ADJUDGE (verb): declare to be; "She was declared incompetent"; "judge held that the defendant was innocent".
declare, hold
Source: Princeton WordNet 3.1
ADJUDGE scores 17 points before board multipliers.
Letter counts: A×1, D×2, E×1, G×1, J×1, U×1
ADJUDGE has no other anagrams in this dictionary.
ADJUDGE is a 7-letter answer slot candidate. Filter by length 7, starts with A, ends with E, or contains letters from your crossing entries in the Crossword Solver and Pattern Finder.
Example: "ADJUDGE — declare to be; "She was declared incompetent"; "judge held that the defendant was innocent"" (17 Scrabble points).
ADJUDGE is listed in the UnscrambleTools word-game dictionary used across our unscrambler, anagram, pattern, and scoring tools. Pages like this one exist so you can answer "Is ADJUDGE a Scrabble word?" with data — not guesswork — before you play a tile or fill a crossword slot.
ADJUDGE (verb): declare to be; "She was declared incompetent"; "judge held that the defendant was innocent".
In standard Scrabble scoring, ADJUDGE totals 17 points before multipliers. That sum uses official letter values: common tiles (A, E, I, O, U, L, N, S, T, R) are worth 1, while D and G are 2, B, C, M, P are 3, F, H, V, W, Y are 4, K is 5, J and X are 8, and Q and Z are 10. ADJUDGE includes premium tiles (J), which can swing tight games when you cover a double- or triple-letter square.
ADJUDGE is 7 letters long, begins with A, ends with E, and sorts to the alphagram ADDEGJU. No other entry in this dictionary rearranges into the same letter set, so ADJUDGE is unique within its alphagram family. Letter makeup: 3 vowels, 4 consonants.
Among 17 tracked 7-letter entries, ADJUDGE ranks by raw score (17 points). Similar-length words in the same dictionary include PIZZAZZ, ZYZZYVA, JAZZBOW, JAZZILY; open their word pages to compare endings, vowel weight, and crossover potential.
Strategically, ADJUDGE carries 3 vowels and 4 consonants. High-value letters (J) make ADJUDGE attractive when you can land a multiplier — but harder to play from a mixed rack. Hooks on A or E are common study angles; browse words starting with A and words ending with E to rehearse parallel sets.
ADJUDGE is a 7-letter answer slot candidate.
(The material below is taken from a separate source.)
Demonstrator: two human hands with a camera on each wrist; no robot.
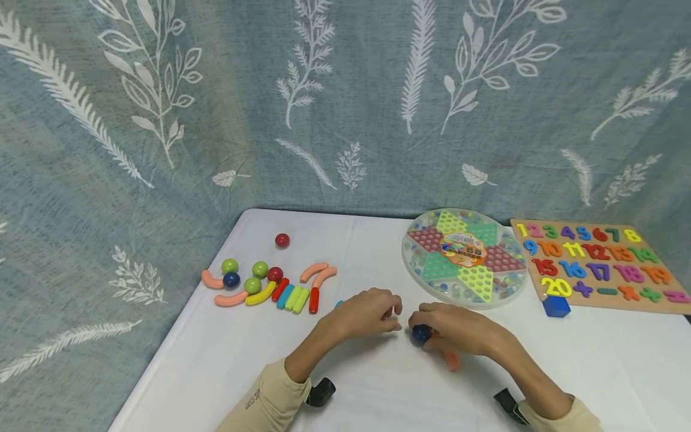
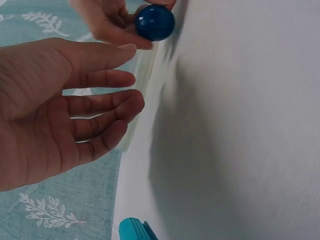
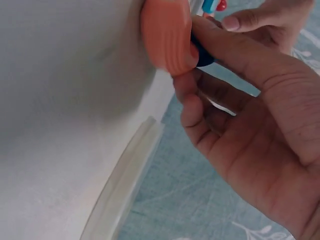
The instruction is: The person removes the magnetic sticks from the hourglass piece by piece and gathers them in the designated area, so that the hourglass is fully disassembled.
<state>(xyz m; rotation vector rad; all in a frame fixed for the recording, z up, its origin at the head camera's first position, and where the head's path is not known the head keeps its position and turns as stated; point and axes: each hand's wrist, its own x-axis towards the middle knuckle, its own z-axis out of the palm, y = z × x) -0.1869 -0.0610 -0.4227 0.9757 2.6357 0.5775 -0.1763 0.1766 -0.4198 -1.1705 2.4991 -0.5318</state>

Filter by length 7, starts with A, ends with E, or contains letters from your crossing entries in the Crossword Solver and Pattern Finder. For American-style grids, 7-letter entries like ADJUDGE frequently cross shorter words; knowing that ADJUDGE contains A, D, E, G, J, U helps you test crossing letters quickly. When you only know a few cells, open the Crossword Solver with a pattern such as a?????e to narrow candidates before checking definitions.
Notable letter pairs inside ADJUDGE include DG, DJ, AD — each links to a "contains" list for deeper drilling. Unique letters used: A, D, J, U, G, E. Letter-frequency tables on this site are built from the same dictionary that powers the Word Unscrambler, so list pages and word pages stay consistent.
Use UnscrambleTools tools together: unscramble adjudge directly in the Word Unscrambler, rehearse rearrangements in the Anagram Solver, filter crossword slots in the Pattern Finder, and verify 17 points in the Scrabble Score Calculator. Daily puzzle hints and Wordle practice pages share the same dictionary backbone, which keeps scores and validity aligned across the site.
Etymology: UnscrambleTools does not publish a full historical etymology for every rare word-game entry. When we detect recognizable English prefixes or suffixes, we note them in the definition section; otherwise treat ADJUDGE as a playable vocabulary item for puzzles and study.
Example usage: Example: "ADJUDGE — declare to be; "She was declared incompetent"; "judge held that the defendant was innocent"" (17 Scrabble points). If you are validating a tournament list, cross-check NASPA or WESPA references — our dictionary optimizes for practical word-game coverage, including obscure but legal entries that appear in casual Scrabble and crossword construction.